START EXERCISE DATA

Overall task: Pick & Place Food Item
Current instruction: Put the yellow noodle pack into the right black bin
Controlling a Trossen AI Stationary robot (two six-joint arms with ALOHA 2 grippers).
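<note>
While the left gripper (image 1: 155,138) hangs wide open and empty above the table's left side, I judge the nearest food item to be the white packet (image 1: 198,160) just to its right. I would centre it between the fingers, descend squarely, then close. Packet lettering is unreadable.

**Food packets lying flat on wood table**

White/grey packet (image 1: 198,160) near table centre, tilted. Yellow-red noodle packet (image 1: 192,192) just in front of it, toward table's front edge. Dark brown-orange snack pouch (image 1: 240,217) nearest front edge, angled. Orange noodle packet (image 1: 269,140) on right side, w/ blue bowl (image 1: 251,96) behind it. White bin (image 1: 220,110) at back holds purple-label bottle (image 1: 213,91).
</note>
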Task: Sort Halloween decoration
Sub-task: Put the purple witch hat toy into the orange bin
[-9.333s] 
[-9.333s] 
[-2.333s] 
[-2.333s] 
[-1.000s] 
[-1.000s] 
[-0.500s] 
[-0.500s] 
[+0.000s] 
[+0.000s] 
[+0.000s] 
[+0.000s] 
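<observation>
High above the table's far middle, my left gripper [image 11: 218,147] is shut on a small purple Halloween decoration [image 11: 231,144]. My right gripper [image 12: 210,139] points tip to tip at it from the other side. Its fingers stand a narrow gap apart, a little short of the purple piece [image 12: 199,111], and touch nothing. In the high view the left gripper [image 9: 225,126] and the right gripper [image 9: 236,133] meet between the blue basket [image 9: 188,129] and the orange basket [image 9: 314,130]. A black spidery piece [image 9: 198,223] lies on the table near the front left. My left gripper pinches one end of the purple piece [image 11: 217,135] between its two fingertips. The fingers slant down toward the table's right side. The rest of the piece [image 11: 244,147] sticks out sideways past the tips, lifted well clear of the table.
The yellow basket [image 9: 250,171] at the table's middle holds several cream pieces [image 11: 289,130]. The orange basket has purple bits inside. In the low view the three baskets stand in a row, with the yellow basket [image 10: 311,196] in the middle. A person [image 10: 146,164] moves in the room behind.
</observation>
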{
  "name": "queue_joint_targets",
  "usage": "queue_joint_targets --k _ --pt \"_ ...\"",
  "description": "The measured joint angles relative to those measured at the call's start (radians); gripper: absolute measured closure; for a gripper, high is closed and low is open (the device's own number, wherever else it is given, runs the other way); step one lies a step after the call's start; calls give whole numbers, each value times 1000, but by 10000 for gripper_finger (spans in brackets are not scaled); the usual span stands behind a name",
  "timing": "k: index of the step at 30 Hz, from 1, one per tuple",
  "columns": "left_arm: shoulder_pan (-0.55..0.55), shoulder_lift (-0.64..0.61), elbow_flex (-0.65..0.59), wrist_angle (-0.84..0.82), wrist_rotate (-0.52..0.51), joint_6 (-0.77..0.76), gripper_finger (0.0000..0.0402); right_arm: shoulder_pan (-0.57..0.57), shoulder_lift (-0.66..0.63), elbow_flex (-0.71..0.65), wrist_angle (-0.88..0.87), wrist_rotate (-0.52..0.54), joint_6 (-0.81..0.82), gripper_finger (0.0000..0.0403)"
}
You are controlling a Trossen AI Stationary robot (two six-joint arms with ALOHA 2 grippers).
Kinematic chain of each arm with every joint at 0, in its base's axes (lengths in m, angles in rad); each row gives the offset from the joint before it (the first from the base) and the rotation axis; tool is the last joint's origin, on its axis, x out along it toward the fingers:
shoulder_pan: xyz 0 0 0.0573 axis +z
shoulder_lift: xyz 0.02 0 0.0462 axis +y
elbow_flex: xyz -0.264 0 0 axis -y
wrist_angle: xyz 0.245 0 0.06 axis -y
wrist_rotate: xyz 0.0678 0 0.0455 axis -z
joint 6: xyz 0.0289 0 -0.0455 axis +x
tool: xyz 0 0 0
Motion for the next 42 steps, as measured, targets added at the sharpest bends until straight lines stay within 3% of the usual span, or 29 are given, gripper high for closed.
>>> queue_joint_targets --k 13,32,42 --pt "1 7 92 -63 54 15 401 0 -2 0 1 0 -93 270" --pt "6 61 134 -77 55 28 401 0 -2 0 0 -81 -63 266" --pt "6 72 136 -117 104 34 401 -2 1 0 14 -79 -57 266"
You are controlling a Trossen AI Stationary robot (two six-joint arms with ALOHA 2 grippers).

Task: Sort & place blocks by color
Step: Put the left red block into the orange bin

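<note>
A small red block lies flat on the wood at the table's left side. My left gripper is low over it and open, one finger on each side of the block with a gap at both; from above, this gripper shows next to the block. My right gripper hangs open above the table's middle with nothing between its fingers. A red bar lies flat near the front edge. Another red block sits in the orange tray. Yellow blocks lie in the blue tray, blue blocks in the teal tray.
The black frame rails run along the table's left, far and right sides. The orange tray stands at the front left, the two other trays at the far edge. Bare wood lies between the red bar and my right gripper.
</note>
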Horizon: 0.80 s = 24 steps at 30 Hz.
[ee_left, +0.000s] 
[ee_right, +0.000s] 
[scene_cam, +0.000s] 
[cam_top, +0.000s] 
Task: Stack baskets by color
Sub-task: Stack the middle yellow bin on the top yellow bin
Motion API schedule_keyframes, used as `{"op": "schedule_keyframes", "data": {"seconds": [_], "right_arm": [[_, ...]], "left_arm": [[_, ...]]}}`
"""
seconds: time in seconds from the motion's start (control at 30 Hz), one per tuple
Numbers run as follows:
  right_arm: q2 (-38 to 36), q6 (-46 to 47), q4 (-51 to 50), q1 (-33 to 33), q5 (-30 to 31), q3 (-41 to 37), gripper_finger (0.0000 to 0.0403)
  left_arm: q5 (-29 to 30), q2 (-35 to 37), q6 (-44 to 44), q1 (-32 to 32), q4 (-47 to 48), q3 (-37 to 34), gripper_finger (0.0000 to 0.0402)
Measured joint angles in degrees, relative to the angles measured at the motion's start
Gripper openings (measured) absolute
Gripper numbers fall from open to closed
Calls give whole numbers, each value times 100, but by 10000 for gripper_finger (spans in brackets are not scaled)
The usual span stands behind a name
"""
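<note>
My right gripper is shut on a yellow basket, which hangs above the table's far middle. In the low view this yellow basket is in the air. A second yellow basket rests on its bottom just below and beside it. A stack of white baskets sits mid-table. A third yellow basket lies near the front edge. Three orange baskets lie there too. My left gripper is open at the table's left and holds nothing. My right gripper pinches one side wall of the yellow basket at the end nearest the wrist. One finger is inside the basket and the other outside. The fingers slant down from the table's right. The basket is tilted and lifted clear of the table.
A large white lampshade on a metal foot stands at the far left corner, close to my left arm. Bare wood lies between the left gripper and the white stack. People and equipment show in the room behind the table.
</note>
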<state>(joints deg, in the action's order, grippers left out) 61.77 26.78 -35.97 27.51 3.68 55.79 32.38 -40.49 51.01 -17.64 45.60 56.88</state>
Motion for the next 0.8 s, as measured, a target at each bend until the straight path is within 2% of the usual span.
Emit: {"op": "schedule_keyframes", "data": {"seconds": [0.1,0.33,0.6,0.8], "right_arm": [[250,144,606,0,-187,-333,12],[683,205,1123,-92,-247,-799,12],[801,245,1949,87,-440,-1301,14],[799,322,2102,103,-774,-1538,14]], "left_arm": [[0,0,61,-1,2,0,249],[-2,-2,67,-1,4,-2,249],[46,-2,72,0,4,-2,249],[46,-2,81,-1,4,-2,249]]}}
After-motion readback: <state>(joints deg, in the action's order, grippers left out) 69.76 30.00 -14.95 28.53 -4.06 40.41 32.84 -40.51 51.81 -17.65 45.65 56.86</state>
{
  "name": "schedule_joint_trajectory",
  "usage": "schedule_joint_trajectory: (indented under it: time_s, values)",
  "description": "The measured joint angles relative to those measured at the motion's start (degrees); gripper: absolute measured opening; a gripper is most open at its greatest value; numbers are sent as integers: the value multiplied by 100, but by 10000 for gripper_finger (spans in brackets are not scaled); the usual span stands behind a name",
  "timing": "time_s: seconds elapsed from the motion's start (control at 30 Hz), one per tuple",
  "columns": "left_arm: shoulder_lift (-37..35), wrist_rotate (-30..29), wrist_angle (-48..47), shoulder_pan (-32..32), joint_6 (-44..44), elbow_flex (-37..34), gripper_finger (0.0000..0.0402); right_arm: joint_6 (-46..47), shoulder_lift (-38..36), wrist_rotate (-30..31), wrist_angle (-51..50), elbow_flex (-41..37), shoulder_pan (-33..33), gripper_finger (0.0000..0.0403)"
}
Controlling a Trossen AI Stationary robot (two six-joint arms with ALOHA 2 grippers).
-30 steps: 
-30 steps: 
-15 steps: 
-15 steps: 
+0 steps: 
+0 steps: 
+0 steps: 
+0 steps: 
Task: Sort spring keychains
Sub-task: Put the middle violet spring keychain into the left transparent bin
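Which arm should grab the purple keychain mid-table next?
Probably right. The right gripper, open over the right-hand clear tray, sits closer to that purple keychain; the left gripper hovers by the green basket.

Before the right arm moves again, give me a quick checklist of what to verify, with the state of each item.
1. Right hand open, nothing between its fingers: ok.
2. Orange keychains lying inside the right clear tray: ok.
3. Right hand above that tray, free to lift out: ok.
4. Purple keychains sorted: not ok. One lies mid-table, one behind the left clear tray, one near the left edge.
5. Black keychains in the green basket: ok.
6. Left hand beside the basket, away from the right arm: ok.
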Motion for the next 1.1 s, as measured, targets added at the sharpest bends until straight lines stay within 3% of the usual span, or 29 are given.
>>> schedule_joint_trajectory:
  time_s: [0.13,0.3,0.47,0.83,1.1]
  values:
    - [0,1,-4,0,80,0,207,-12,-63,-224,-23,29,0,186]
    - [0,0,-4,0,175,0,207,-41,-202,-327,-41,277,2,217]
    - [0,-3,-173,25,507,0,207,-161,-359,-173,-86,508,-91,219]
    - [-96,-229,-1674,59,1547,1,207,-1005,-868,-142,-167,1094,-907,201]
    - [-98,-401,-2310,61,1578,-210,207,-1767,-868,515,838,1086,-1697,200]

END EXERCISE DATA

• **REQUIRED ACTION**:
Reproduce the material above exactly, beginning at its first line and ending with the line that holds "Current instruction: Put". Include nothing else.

• **EXERCISE RESPONSE**:
Overall task: Pick & Place Food Item
Current instruction: Put the yellow noodle pack into the right black bin

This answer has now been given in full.